The chicken parm at D'Raymonds ($16.95 for dinner, $9.95 for smaller lunch portion) is butterflied and pounded thin, though still maintains a subtle tenderness. Breaded in seasoned crumbs with strong flavors of oregano and what tastes like nutmeg, it is pan-fried, then baked, to create a shatteringly crispy exterior that releases bursts of steam and a tempting aroma with each slice of the knife that dissects it. Where the housemade tomato sauce envelopes the crust, it certainly is more soggy, but not in a bad way. The breading is so void of moisture that it only becomes better by soaking in that bath of Ferrari-red sauce.
The entire dish is covered in mozzarella, which flows like slow lava across the plate. For as heavy as the dish is, it somehow maintains a remarkable freshness and vibrancy. If there is a better chicken parmesan in the Capital Region, I've yet to find it.
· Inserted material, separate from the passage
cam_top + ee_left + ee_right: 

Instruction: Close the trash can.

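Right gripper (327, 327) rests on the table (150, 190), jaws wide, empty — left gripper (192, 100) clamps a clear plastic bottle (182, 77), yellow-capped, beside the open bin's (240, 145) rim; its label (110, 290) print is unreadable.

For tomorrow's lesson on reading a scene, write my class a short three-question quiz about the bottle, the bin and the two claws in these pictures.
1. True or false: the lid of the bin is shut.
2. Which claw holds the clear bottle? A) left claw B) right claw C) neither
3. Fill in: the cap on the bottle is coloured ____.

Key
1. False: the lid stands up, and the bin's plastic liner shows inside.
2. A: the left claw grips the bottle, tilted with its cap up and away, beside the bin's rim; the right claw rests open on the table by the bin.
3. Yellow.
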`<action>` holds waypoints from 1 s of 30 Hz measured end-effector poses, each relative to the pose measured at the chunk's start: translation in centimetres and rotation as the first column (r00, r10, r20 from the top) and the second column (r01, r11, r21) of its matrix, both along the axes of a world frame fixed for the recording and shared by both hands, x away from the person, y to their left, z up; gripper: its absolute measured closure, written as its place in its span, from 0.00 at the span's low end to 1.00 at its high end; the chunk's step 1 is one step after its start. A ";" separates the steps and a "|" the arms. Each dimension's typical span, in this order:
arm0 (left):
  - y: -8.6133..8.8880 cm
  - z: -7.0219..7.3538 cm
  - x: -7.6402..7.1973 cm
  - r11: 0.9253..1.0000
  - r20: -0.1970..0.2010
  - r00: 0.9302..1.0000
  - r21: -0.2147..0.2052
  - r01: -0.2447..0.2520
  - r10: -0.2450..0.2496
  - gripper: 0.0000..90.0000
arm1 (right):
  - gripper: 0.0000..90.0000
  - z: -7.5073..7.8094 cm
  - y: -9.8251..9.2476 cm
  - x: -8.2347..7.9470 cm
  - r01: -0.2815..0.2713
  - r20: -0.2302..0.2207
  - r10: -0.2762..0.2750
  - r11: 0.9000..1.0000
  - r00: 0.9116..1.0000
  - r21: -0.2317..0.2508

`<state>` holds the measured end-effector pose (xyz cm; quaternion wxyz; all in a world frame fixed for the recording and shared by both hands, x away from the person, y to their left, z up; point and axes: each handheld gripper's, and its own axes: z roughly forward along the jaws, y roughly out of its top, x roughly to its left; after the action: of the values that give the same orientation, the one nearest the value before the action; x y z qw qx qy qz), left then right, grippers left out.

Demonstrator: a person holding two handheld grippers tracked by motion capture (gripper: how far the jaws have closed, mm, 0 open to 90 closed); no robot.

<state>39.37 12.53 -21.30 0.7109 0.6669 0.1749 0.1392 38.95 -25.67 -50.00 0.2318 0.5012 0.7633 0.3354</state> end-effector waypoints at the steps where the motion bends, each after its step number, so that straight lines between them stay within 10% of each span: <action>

You get to choose between potatoes and broccoli or a selection of pastas when you order the chicken parm. Go with pasta. While it is no longer made in house, it is no less delicious. It's cooked to perfection. On its own, the pasta is enough to be a meal for most, but in comparison to the gargantuan chicken breast on the entrée, it pales.
I'd be remiss if not to mention the bread basket and wine list at D'Raymonds. The bread itself is a prime example of what Italian bread should be, but it is the whipped butter, puckering yet sweet balsamic vinegar, and red pepper tapenade that accompany it that makes it sing.
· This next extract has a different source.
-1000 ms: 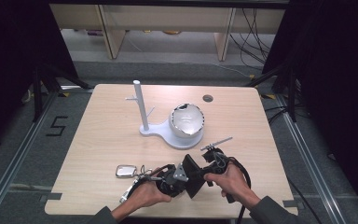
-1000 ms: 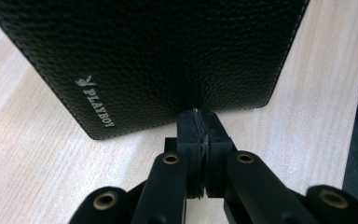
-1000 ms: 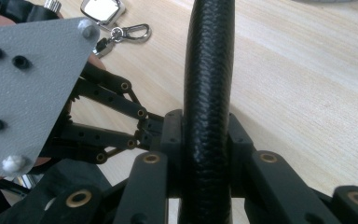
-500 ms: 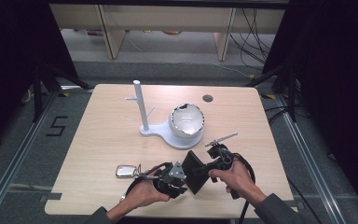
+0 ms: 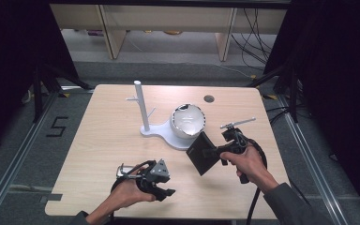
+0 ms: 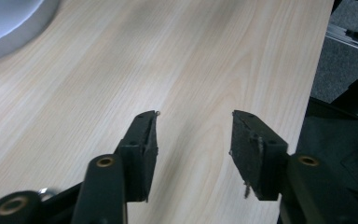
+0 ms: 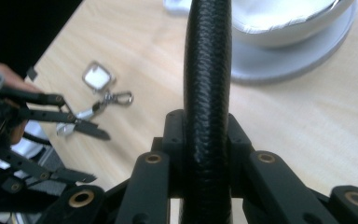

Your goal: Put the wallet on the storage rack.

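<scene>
Right gripper view looks along the right claw [image 7: 207, 140], whose jaws clamp a black leather wallet [image 7: 208, 70] standing edge-on between them. In the high view that wallet [image 5: 203, 152] hangs above the tabletop [image 5: 103, 140], just in front of the white stand [image 5: 161, 131] with its shiny bowl [image 5: 187, 119]. The left claw [image 6: 193, 140] has just been opening; its jaws stand apart with bare wood between them. A keyring [image 7: 98, 77] lies beside it, near the front edge.
</scene>
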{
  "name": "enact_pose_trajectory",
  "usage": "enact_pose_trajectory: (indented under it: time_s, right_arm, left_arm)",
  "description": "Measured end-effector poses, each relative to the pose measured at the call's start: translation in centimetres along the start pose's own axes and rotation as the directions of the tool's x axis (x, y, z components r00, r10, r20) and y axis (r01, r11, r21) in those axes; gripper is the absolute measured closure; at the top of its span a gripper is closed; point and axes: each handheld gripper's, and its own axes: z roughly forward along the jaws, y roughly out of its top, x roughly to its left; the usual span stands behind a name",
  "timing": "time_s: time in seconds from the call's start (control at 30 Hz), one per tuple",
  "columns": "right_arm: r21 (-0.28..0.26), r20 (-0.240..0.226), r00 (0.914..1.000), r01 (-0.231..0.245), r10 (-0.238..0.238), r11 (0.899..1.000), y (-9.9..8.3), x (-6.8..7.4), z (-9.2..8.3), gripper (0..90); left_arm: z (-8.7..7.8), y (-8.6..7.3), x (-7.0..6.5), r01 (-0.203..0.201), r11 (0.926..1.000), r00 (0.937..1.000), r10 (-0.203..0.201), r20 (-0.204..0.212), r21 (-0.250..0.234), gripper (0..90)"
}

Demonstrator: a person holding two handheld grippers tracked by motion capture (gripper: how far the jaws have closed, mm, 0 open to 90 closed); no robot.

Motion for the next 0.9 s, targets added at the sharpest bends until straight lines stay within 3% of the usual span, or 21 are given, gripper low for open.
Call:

The wine list is heavily Italian, with a little California and New Zealand throw in for giggles. In a nod to Albany, a Joseph Carr Merlot is on the bottle list for $36. Nothing on the list is priced egregiously high, and the entire wine list seems on-point with similar lists and restaurants in the area. I especially love the split bottles of Prosecco on the list - I know we're "supposed" to drink red wine with red sauce, but I love how the bubbles of Prosecco cut through the palate-coating tomato and cheese.
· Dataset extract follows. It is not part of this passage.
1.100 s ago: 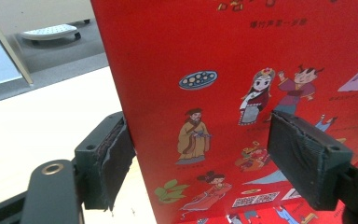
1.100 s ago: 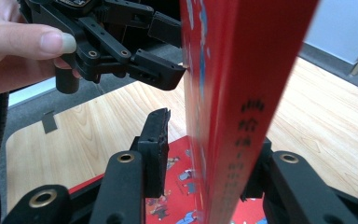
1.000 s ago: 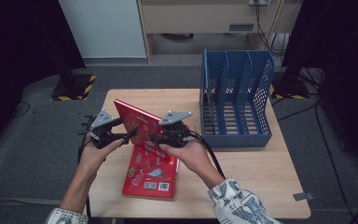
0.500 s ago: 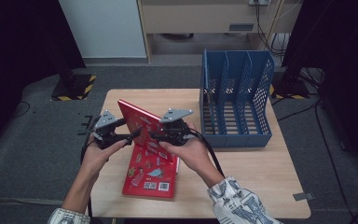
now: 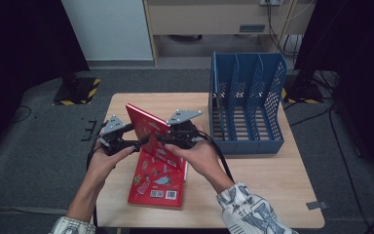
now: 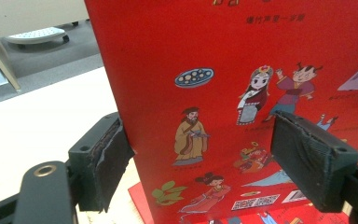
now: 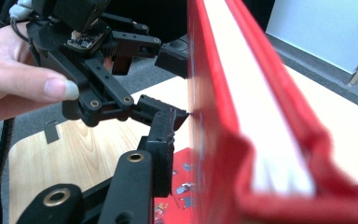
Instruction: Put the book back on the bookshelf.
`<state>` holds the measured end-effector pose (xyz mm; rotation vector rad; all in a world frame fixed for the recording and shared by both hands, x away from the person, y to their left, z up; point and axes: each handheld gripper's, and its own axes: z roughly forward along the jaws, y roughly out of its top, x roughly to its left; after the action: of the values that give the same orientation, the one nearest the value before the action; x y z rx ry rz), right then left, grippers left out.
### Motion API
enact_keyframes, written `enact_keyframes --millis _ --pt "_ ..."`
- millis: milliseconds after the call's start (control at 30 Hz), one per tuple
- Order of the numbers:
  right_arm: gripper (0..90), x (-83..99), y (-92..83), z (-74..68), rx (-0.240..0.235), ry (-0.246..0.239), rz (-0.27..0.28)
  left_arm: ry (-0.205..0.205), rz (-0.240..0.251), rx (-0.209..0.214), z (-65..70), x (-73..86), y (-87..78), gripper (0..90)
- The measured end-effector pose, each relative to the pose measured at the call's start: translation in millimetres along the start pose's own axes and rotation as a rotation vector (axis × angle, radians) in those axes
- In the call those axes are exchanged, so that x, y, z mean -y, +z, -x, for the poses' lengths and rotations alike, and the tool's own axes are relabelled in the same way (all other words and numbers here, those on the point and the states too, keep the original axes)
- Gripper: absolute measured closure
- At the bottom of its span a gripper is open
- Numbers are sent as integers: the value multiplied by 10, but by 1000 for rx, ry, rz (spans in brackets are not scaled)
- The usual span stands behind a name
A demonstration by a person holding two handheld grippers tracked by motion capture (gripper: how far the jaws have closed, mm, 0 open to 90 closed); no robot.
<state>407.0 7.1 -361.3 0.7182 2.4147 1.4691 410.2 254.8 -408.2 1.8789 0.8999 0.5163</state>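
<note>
While the blue file rack (image 5: 246,109) stands upright at the far right of the table (image 5: 253,195), its slots between the mesh dividers hold nothing, and their open fronts face the person. It sits well apart from the work, to the right of both hands.

Near the table's middle, a red book (image 5: 148,127) stands raised and tilted, lifted clear of a second red book (image 5: 158,183) that lies flat on the table just below it, cover up, with cartoon figures and a barcode showing. The raised book's cover carries the same kind of cartoon figures (image 6: 251,93), and in the right tool view its white page edge (image 7: 256,135) runs between the two red boards.

The left tool (image 5: 135,141) comes in from the left; in its own view the book's edge stands between its two black pads (image 6: 109,158), one pad close against the back of the cover and the other standing off the front, so the jaws are spread and not pressing. The right tool (image 5: 159,139) reaches from the right. Its jaws have just been closing, with the book between them; one pad (image 7: 165,140) lies against the cover, and the other is hidden behind the book, so a firm pinch cannot be told.

Dark floor and black stands surround the table.
</note>
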Motion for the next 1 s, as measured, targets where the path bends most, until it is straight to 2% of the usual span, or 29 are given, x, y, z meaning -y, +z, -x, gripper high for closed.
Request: enact_keyframes --millis 400,800,1000 --pt "737 -39 15 43 3 -5 16 1 -3 3 40 -13 22 193" --pt "722 -54 28 74 5 -1 42 -4 -7 -1 49 -25 41 193" --pt "772 -74 19 85 9 -5 40 -2 -3 -3 51 -20 45 191"
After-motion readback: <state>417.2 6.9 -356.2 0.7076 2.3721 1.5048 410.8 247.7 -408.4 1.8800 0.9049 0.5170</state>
My server brought me a complimentary piece of pizza fritta (fried dough) to enjoy before my meal. I ate half then, half with coffee for dessert. It was doughy, chewy, and fried to perfection. Gilded with a generous coating of powdered sugar, it's only one example of classic southern Italian done with elegance.
As much as the food draws people to D'Raymonds, the setting will do the same. The location is typical of good dining in Albany suburbs, as it sits in a strip mall where Osbourne Road and Albany-Shaker meet. Don't be discouraged by the rows and rows of BMWs and Range Rovers in the parking lot - inside, people from all walks of life congregate and eat. Yuppie kids, stereotypical Jersey Italians, politicos who have come to Albany for work and seek solace away from the Capitol... it's all here. A family celebrating a teenage son's birthday gathers around a plate of antipasti. An older couple, known by name by D'Raymonds' staff, takes a booth in the corner and are soon greeted by other patrons, as well.
When my Italian-descended Saint Rose roommate first told me her favorite meal was macaroni and gravy, my Central New York vernacular translated that to mac-and-cheese dish smothered in brown sauce. What she meant was pasta with tomato sauce cooked all day with meat. It soon became my favorite, too. I've had the eh-talian food on my travels abroad, and it will always maintain a spot in my stomach and heart, but it's the EYE-talian that roots the Capital Region.